# Task goal
Retype the material so that each line matches the original exactly.
====== Data section ======
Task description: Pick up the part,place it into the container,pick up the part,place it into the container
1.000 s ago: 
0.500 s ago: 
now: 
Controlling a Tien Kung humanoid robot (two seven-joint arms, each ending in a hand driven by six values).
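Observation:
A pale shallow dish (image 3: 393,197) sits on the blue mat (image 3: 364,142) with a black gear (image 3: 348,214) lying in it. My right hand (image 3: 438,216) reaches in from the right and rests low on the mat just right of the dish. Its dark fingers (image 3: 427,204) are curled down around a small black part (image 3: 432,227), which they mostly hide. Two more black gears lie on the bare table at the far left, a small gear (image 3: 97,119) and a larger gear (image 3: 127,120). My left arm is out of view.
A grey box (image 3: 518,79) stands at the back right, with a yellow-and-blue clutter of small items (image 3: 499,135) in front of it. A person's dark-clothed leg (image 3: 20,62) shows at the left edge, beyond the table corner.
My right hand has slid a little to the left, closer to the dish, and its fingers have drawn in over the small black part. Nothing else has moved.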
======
# Response below
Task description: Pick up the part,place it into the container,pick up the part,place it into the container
1.000 s ago: 
0.500 s ago: 
now: 
Controlling a Tien Kung humanoid robot (two seven-joint arms, each ending in a hand driven by six values).
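Observation:
A pale shallow dish (image 3: 393,197) sits on the blue mat (image 3: 364,142) with a black gear (image 3: 348,214) lying in it. My right hand (image 3: 438,216) reaches in from the right and rests low on the mat just right of the dish. Its dark fingers (image 3: 427,204) are curled down around a small black part (image 3: 432,227), which they mostly hide. Two more black gears lie on the bare table at the far left, a small gear (image 3: 97,119) and a larger gear (image 3: 127,120). My left arm is out of view.
A grey box (image 3: 518,79) stands at the back right, with a yellow-and-blue clutter of small items (image 3: 499,135) in front of it. A person's dark-clothed leg (image 3: 20,62) shows at the left edge, beyond the table corner.
My right hand has slid a little to the left, closer to the dish, and its fingers have drawn in over the small black part. Nothing else has moved.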

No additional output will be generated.